**WHAT IS REQUIRED:**
Among the lines below, which ones contain the word "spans"? Copy every such line.

RECORDS FOR PROCESSING Block Start

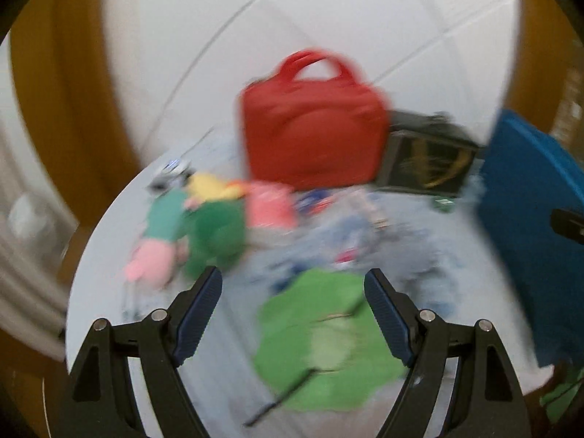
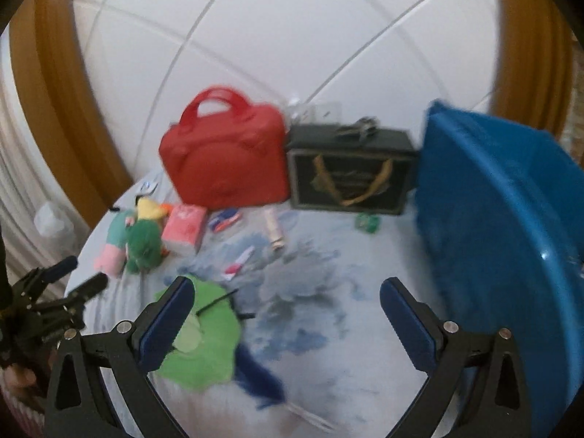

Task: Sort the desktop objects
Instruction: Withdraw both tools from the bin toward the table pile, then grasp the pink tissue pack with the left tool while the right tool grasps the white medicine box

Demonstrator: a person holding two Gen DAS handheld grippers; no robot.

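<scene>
Left wrist view shows my left tool [image 1: 293,284] gaping empty above a green cloth [image 1: 321,343], the red bag [image 1: 314,127] at twelve o'clock. My right tool [image 2: 286,295] also gapes empty, the blue tub [image 2: 511,219] at two o'clock.

Both wrist cameras look steeply down and forward over the pale round tabletop [image 1: 95,255] toward the white tiled wall. Both views share the red handled fabric bag [image 1: 314,135] [image 2: 226,160]; the left sits nearer, the right further right.
</scene>
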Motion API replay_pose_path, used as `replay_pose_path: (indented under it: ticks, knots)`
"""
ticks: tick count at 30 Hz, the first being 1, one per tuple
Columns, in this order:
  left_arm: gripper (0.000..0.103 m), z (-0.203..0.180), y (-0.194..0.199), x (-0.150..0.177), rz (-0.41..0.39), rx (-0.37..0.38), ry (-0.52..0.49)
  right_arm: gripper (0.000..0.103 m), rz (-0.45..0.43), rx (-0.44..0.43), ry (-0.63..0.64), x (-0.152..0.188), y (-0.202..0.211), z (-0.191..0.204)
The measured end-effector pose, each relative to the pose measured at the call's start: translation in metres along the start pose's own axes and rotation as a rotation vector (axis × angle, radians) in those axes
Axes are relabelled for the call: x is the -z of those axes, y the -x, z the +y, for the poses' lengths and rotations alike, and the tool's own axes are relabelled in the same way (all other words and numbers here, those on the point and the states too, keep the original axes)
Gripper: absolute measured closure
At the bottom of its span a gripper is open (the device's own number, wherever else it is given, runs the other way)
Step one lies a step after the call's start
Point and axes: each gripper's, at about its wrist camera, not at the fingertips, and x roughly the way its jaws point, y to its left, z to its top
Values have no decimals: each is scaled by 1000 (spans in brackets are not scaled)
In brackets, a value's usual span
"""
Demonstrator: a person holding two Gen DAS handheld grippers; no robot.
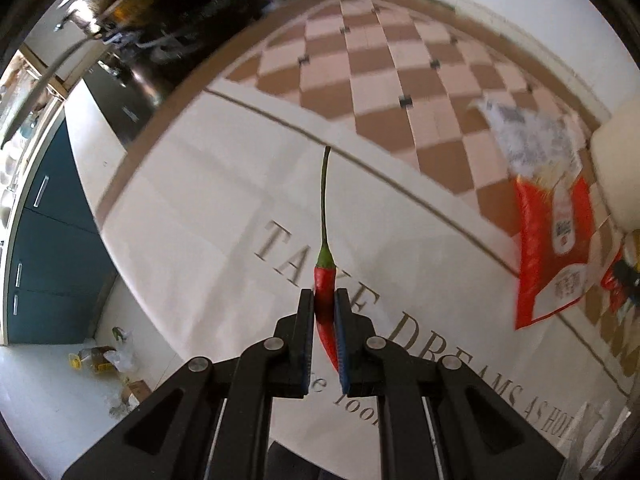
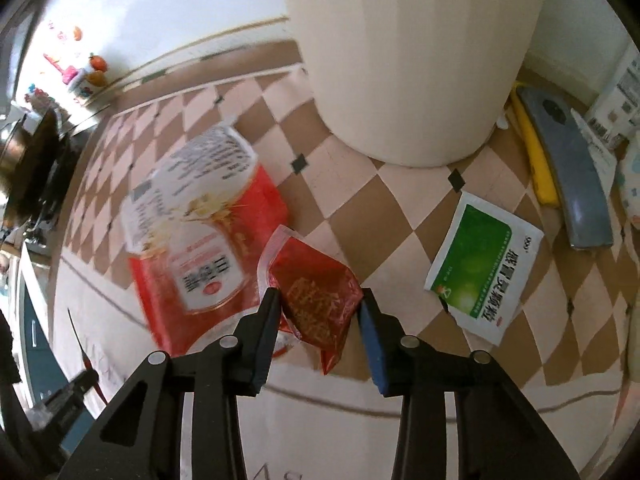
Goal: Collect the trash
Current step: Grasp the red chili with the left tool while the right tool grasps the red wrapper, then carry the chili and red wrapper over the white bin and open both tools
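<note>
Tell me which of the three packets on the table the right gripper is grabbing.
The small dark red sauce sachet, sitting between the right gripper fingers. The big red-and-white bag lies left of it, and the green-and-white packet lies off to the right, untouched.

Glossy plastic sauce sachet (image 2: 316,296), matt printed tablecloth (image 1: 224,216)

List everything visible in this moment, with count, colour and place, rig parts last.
chili pepper: 1, red with green stem, held between the left gripper's fingers above the cloth
large food packet: 1, red and white, lying on the checkered tablecloth
sauce sachet: 1, dark red, between the right gripper's fingers
medicine sachet: 1, green and white, right of the sauce sachet
bin: 1, cream, behind the packets
left gripper: 1, black, shut on the chili pepper
right gripper: 1, black, open around the sauce sachet
</note>
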Motion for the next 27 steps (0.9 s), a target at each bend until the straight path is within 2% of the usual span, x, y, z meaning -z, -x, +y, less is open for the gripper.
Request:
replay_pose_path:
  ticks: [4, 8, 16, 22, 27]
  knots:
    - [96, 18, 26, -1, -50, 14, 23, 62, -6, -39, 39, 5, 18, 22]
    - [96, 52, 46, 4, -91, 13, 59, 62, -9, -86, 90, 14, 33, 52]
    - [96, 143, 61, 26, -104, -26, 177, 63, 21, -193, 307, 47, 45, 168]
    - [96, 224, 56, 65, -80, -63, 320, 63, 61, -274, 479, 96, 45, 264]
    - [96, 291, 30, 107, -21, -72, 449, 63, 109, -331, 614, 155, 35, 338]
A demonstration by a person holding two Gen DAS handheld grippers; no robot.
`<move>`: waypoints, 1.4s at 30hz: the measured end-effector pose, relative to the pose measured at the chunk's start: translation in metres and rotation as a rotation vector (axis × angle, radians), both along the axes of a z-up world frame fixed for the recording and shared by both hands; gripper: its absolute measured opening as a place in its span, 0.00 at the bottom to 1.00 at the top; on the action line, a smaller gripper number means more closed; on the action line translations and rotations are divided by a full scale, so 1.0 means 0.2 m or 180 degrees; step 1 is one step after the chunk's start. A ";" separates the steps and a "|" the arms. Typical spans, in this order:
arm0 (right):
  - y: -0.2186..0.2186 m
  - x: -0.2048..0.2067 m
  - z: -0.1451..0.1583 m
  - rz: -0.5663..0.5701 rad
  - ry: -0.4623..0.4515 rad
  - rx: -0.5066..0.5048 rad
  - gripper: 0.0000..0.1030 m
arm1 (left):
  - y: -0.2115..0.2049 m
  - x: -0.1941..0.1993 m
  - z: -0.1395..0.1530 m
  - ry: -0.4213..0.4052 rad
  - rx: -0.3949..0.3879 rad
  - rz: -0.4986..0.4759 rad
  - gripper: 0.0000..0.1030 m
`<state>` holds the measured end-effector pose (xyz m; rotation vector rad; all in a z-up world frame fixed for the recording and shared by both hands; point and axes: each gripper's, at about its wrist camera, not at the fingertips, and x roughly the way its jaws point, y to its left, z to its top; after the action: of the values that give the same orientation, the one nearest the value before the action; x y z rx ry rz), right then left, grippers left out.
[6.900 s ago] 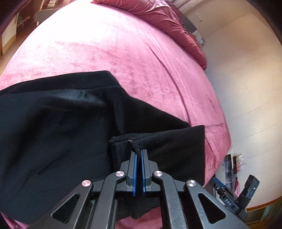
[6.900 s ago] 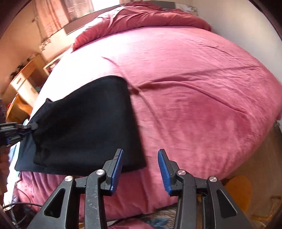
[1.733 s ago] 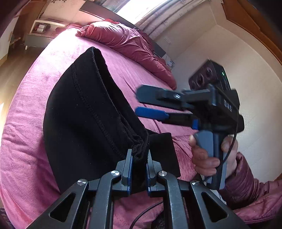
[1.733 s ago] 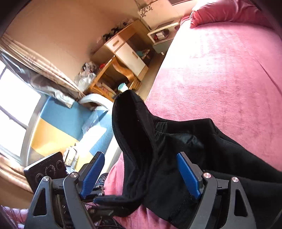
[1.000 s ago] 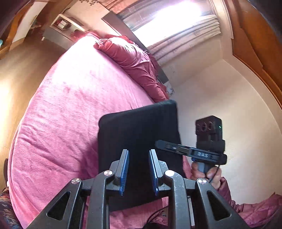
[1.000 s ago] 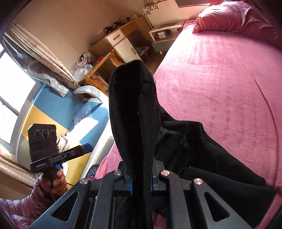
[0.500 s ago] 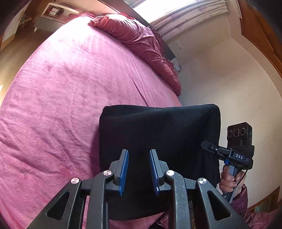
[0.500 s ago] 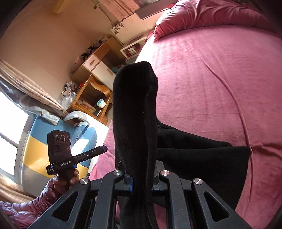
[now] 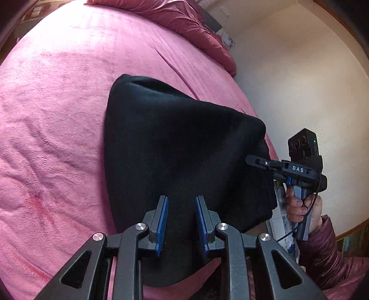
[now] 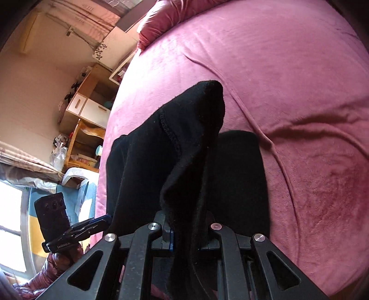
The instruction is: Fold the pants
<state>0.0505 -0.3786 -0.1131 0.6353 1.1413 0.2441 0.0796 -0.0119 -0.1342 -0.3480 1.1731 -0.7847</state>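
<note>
The black pants [image 9: 175, 147] lie folded on the pink bed [image 9: 57, 97]. My left gripper [image 9: 181, 221] hovers open over their near edge and holds nothing. My right gripper [image 10: 184, 230] is shut on an upper layer of the pants [image 10: 184, 129] and lifts it over the part that lies flat. The right gripper also shows at the pants' right edge in the left wrist view [image 9: 256, 160]. The left gripper shows at the lower left in the right wrist view [image 10: 101, 220].
Pink pillows [image 9: 175, 16] lie at the head of the bed. A white wall [image 9: 299, 80] runs along its right side. A wooden desk and drawers [image 10: 85, 120] stand beyond the left side. The bed [image 10: 288, 69] stretches wide past the pants.
My left gripper has let go of the pants and opened. My right gripper closed on the cloth and has carried the lifted layer lower and forward over the pants.
</note>
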 end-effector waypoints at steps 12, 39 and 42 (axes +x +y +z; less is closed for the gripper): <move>-0.10 -0.17 -0.01 -0.0407 -0.0056 0.0100 0.32 | -0.11 -0.04 -0.04 0.0014 0.0145 -0.0136 0.25; 0.02 -0.58 -0.06 -0.1052 0.0145 0.0483 0.08 | 0.20 -0.12 0.09 -0.0189 -0.0071 0.0039 0.27; 0.05 -0.60 0.01 -0.0940 0.0054 0.0393 0.08 | 0.15 -0.12 0.10 -0.0224 -0.0119 -0.0021 0.27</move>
<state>-0.0704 -0.3676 -0.1106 0.9066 1.0388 0.0568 0.0562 0.0185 -0.1142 -0.3449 1.0952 -0.8193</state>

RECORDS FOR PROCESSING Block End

**ANSWER SECTION:**
Values have no decimals: each is scaled by 1000 (spans in brackets are not scaled)
`<move>`: waypoints, 1.4s at 30hz: the measured end-effector pose, relative to the pose measured at the chunk's start: translation in metres and rotation as a rotation vector (axis × angle, radians), both along the axes of a z-up world frame fixed for the recording and shared by both hands; gripper: its absolute measured opening as a place in its span, 0.00 at the bottom to 1.00 at the top; on the action line, a smaller gripper number means more closed; on the action line translations and rotations are divided by a full scale, so 1.0 means 0.2 m or 180 degrees; step 1 is one step after the chunk's start. A ";" separates the steps and a "|" the arms. Typical spans, in this order:

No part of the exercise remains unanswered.